Of course, I could tell you the story of my life in a way that doesn’t sound pedestrian at all. The flight from a communist country. The moving around Europe, catching frogs in Italian marshes, seeing parrots and parrot tulips in the marketplace in Belgium. Memories of taking trains through tunnels under the Alps. Coming to America, seeing the lights of New York through the airplane window. Growing up near Washington, going every weekend to the café in the National Gallery. First loves: the guy from reform school, the guy who thought he was Jim Morrison. Going to the University of Virginia, wearing pearls (even to the gym). The Washington Literary Society and Debating Union (being president, and I still remember the motto: quam fluctus diversi, quam mare conjuncti). Where preppy was not a fashion trend but simply what one wore. Riding through the streets of Charlottesville on a motorcyle behind a guy in a leather jacket (wearing an evening dress and, of course, pearls). Harvard Law School, cutting classes to read in Schlesinger Library. Working as a corporate lawyer on the 42nd floor of the MetLife building, wearing a suit and heels. Cocktail party with Katie Couric, and the strange day when a billionaire threw a pen at me. Leaving it all to go back to graduate school, the graduate student life (second hand bookshops and azuki creams at the Café Japonaise). Free tickets to the Museum of Fine Arts, where I spent afternoons writing beneath the John Singer Sargents. And then becoming a writer, the workshops, the conventions, the readings and signings, the dancing boys.
All right, I made up the dancing boys.
There are no dancing boys. Unless you hire your own. (Which may not be such a bad idea.)
The glamorous life of a writer consists of sitting in front of a computer and writing. Unless it consists of sitting in front of a notebook and writing. My life consists of both. There has been a great deal of that in my life. And I have to admit, many of my happiest moments have tended to be just that: sitting and writing. When the writing is going well, when I’m completely engaged in the story I’m telling, there’s nothing better.
It’s as though I have a life inside me that is so rich and strange, it makes what is on the outside seem pedestrian. I bring all sorts of things from the outside world into it: the streets of Charlottesville, the halls of Harvard, girls riding motorcycles behind guys in leather jackets. And then I mix them all up, so those girls marry bears and the guys on the motorcycles are aliens although they don’t know it. (I haven’t written that story yet.)
When I started this post, I was going to write about the supposedly glamorous life of a writer, how it is always a life of work, often a life of solitude. And it involves a lot of sitting. But now that I’ve gotten to this point, I realize that I do, after all, live a glamorous life. It just happens to be the one inside my head.

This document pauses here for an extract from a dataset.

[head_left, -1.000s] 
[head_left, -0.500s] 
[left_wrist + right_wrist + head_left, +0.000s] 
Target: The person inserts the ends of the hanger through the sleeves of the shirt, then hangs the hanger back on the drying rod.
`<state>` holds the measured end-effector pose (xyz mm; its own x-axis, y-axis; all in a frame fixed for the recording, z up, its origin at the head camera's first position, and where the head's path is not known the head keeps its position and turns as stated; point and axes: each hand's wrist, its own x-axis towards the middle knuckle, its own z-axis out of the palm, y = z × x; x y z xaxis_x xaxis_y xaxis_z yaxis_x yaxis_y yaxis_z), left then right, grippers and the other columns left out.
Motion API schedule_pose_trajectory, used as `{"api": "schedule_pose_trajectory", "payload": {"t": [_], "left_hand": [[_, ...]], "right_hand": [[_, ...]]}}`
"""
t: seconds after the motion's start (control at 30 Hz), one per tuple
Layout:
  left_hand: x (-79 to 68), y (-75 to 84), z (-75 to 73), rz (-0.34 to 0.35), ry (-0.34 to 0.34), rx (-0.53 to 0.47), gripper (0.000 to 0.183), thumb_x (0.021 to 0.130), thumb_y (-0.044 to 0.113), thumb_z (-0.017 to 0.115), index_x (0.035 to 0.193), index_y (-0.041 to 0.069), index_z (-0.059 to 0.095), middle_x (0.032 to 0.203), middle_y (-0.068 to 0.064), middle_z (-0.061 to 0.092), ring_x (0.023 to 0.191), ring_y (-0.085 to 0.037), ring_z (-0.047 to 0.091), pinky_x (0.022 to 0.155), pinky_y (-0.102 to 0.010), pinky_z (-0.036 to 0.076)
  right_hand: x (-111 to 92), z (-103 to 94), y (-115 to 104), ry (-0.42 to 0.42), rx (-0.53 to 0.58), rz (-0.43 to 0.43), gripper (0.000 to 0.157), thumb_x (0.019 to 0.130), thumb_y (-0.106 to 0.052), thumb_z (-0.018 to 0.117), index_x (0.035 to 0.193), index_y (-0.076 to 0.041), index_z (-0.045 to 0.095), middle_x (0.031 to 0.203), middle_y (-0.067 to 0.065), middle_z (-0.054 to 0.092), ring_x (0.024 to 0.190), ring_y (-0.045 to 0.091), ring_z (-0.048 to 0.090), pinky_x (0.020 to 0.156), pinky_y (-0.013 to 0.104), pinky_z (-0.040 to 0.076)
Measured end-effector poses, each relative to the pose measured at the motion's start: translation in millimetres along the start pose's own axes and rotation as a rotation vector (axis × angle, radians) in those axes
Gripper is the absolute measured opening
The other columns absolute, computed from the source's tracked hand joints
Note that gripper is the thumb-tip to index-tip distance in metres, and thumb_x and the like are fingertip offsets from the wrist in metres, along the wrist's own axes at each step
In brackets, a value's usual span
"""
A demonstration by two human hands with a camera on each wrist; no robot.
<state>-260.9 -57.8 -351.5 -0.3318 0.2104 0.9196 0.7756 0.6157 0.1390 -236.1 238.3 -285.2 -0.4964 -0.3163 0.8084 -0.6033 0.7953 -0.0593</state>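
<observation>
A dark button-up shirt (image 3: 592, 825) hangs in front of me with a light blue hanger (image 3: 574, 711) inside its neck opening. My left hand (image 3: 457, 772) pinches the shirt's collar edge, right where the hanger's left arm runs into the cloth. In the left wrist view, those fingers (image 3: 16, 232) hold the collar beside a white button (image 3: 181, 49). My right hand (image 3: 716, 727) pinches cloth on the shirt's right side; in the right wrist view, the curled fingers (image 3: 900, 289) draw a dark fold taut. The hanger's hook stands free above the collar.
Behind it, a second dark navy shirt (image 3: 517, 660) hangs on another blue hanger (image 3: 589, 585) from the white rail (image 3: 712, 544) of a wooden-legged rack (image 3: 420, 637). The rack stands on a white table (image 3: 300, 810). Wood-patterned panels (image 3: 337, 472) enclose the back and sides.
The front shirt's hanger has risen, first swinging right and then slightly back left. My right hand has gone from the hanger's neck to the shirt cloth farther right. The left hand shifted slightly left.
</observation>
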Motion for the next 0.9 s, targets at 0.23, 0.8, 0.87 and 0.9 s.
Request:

Think about it. Miss Emily Gray, the sorrow that blankets Budapest like snowfall, the rediscovery of Cimmeria in modern Ukraine (I haven’t written that one yet either), all have to exist inside my head before they can exist outside it, on a computer screen or sheet of paper. I get to live in the stories I create, as they are being created. I get to meet all my characters before I send them into the world. I get to walk down the streets of Cimmeria, hearing the calls of the pecan roasters, the sellers of candied dates and carpets woven by hill tribes. I get to see the red valleys of Mars, hear the poems of Elah Gal, make my curtsy to the Child-Empress. I get to hear what Mrs. Moth and Hyacinth are saying to one another, quietly over the files spread on a mahogany desk, determining fates. I get to answer directly to Mother Night.
That is, if you think about it, a glamorous life indeed. A lot more glamorous that Katie Couric’s.